Confirmation that for purposes of payroll costs only, certain borrowers have the choice to use the regular covered period or the alternative payroll covered period:
  • In general, payroll costs paid or incurred during the eight consecutive week (56 days) covered period are eligible for forgiveness. Restaurants can choose an eight-week covered period that begins on either:
    • The date of disbursement of the restaurant’s PPP loan proceeds (i.e., the start of the covered period); or
    • The first day of the first payroll cycle in the covered period (the “alternative payroll covered period”*).
  • Only restaurants with biweekly (or more frequent) payrolls can elect to use the alternative payroll covered period. Restaurants that elect to use this alternative covered period for payroll costs will be able to align the start of their covered period with the beginning of a pay period. 
  • Example: A restaurant has a bi-weekly payroll schedule (i.e., payroll is paid every other week). The restaurant’s eight-week covered period begins on June 1 and ends on July 26. The first day of the restaurant’s first payroll cycle that starts in the covered period is June 7. The restaurant may elect an alternative payroll covered period for payroll cost purposes only that starts on June 7 and ends 55 days later (for a total of 56 days) on August 1. Payroll costs paid during this alternative payroll covered period are eligible for forgiveness.
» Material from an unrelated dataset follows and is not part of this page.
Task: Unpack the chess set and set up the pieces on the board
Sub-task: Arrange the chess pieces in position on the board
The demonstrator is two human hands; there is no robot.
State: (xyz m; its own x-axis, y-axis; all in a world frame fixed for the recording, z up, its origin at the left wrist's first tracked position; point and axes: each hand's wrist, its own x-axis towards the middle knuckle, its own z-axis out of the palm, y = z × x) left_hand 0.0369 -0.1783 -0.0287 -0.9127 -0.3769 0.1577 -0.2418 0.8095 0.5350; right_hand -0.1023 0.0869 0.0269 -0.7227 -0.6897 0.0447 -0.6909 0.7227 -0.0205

In addition, payroll costs incurred during this alternative payroll covered period are eligible for forgiveness as long as they are paid on or before the first regular payroll date occurring after August 1. Payroll costs that were both paid and incurred during the covered period (or alternative payroll covered period) may only be counted once.
* For stylistic ease, when discussing payroll costs, we will refer to the “covered period or alternative payroll covered period” as a restaurant’s “elected covered period.”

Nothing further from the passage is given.